[Start of Attachment]

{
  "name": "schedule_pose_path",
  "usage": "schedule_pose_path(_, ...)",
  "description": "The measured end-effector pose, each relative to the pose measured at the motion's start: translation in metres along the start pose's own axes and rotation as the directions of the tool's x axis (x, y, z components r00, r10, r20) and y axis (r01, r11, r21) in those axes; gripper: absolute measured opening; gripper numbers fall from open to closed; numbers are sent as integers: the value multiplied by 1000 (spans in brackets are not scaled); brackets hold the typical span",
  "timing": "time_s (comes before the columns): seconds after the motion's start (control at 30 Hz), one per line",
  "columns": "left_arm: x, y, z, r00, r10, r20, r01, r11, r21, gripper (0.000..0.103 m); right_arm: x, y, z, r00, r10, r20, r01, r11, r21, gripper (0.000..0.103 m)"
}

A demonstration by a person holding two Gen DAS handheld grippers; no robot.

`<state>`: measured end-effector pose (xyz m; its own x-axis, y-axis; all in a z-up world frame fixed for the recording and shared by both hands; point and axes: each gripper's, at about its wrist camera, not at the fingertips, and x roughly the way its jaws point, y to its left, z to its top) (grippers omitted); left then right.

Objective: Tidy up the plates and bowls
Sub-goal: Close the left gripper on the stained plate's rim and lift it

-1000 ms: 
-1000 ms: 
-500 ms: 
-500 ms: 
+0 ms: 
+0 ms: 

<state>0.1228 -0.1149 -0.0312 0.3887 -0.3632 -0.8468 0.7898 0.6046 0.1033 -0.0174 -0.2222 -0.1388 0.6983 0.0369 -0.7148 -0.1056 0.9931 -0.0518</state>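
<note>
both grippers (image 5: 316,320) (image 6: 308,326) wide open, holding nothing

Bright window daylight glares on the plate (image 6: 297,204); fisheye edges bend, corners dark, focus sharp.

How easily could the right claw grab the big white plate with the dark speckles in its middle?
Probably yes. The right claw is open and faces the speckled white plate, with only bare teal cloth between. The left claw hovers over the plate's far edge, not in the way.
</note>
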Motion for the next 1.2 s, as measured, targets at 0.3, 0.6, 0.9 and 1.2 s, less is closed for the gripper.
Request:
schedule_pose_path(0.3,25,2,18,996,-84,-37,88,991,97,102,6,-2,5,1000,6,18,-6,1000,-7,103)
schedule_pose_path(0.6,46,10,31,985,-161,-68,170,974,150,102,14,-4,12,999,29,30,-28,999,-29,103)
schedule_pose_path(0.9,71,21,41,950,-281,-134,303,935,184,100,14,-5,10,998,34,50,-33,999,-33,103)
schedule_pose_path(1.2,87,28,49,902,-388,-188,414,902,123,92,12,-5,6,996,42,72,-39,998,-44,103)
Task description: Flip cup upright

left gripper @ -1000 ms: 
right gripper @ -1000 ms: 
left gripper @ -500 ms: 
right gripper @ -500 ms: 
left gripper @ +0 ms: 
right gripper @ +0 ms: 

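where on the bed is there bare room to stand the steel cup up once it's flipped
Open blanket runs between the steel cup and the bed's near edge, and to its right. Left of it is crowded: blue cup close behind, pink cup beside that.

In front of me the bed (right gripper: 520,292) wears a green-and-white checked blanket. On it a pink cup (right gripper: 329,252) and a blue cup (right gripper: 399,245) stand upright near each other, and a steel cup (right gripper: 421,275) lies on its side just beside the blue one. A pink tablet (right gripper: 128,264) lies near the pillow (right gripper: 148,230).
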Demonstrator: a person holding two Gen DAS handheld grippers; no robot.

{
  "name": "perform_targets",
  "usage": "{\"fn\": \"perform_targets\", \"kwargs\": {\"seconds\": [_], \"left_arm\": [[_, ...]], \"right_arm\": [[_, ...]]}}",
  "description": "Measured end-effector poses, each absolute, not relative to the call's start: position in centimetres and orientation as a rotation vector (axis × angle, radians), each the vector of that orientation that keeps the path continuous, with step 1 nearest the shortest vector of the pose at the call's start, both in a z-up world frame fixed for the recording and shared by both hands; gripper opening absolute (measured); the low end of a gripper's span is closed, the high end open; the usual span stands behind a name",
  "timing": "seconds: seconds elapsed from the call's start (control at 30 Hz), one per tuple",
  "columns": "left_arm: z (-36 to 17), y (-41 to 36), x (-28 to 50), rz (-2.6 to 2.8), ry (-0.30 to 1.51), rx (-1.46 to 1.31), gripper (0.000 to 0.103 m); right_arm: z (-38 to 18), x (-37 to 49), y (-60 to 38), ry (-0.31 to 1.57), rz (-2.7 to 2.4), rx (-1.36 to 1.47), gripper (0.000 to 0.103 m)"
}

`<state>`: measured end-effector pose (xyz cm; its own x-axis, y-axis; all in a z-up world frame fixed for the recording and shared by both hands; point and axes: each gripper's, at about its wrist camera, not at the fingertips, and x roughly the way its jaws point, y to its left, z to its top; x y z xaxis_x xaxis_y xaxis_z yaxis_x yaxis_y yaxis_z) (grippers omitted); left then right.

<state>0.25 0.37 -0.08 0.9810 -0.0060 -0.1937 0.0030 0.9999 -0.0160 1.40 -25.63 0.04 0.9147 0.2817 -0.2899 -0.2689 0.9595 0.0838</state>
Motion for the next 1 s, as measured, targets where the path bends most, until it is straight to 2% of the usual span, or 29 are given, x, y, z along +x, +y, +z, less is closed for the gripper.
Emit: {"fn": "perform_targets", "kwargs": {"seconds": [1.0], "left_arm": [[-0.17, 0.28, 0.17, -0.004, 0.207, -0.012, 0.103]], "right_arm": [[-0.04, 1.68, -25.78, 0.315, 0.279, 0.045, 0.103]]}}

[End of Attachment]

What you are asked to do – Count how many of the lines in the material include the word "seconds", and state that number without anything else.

Response area – 4